- _Task_: Exactly the lines from the one with "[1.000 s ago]" to the end of the entries should appear in your answer, retyped word for word.

[Excerpts from a dataset]
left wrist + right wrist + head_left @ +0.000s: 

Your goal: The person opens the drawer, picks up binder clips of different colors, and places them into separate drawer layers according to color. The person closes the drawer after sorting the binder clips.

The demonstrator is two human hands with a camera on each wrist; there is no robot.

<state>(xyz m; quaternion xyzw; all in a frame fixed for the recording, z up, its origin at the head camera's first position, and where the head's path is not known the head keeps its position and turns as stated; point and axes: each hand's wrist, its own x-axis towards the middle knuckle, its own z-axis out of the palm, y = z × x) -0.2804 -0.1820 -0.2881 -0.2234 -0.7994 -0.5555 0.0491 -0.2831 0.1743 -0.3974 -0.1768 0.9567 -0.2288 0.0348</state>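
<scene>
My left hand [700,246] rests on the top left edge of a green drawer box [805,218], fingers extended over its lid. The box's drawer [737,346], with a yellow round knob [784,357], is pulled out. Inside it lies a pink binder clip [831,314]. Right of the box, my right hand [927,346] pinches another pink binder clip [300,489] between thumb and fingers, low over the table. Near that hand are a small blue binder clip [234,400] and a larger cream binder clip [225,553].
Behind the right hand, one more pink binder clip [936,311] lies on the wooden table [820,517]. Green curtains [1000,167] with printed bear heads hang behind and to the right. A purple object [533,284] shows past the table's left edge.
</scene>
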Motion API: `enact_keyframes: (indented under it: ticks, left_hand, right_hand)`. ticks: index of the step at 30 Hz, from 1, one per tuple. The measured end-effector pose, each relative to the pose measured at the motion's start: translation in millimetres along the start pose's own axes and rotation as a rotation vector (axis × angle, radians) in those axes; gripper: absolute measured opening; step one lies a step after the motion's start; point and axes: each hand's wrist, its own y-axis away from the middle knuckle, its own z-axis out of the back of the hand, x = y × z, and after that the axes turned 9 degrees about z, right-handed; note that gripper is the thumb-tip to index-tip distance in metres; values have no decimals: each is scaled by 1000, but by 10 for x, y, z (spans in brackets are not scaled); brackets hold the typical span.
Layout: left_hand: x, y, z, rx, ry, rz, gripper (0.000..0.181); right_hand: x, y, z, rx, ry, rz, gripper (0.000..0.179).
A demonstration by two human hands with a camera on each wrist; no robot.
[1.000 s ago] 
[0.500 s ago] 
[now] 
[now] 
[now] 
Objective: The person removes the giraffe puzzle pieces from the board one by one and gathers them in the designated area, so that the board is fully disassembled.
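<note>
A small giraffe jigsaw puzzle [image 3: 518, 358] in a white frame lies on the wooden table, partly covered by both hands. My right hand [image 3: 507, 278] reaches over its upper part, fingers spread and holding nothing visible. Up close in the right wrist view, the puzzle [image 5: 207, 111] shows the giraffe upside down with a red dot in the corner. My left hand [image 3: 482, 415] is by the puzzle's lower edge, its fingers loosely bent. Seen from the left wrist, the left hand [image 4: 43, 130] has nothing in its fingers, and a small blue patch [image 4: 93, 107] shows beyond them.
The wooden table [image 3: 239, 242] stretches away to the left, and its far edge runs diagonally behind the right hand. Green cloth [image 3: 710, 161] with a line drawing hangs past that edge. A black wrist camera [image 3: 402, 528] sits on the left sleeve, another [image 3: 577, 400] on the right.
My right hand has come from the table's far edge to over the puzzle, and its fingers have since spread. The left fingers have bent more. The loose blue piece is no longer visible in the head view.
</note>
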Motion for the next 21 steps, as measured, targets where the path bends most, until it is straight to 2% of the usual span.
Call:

- _Solution below_:
[1.000 s ago] 
[0.500 s ago] 
[now] 
[now] 
[now] 
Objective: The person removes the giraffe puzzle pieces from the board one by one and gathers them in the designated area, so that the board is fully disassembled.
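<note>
A small giraffe jigsaw puzzle [image 3: 518, 358] in a white frame lies on the wooden table, partly covered by both hands. My right hand [image 3: 507, 278] reaches over its upper part, fingers spread and holding nothing visible. Up close in the right wrist view, the puzzle [image 5: 207, 111] shows the giraffe upside down with a red dot in the corner. My left hand [image 3: 482, 415] is by the puzzle's lower edge, its fingers loosely bent. Seen from the left wrist, the left hand [image 4: 43, 130] has nothing in its fingers, and a small blue patch [image 4: 93, 107] shows beyond them.
The wooden table [image 3: 239, 242] stretches away to the left, and its far edge runs diagonally behind the right hand. Green cloth [image 3: 710, 161] with a line drawing hangs past that edge. A black wrist camera [image 3: 402, 528] sits on the left sleeve, another [image 3: 577, 400] on the right.
My right hand has come from the table's far edge to over the puzzle, and its fingers have since spread. The left fingers have bent more. The loose blue piece is no longer visible in the head view.
</note>
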Motion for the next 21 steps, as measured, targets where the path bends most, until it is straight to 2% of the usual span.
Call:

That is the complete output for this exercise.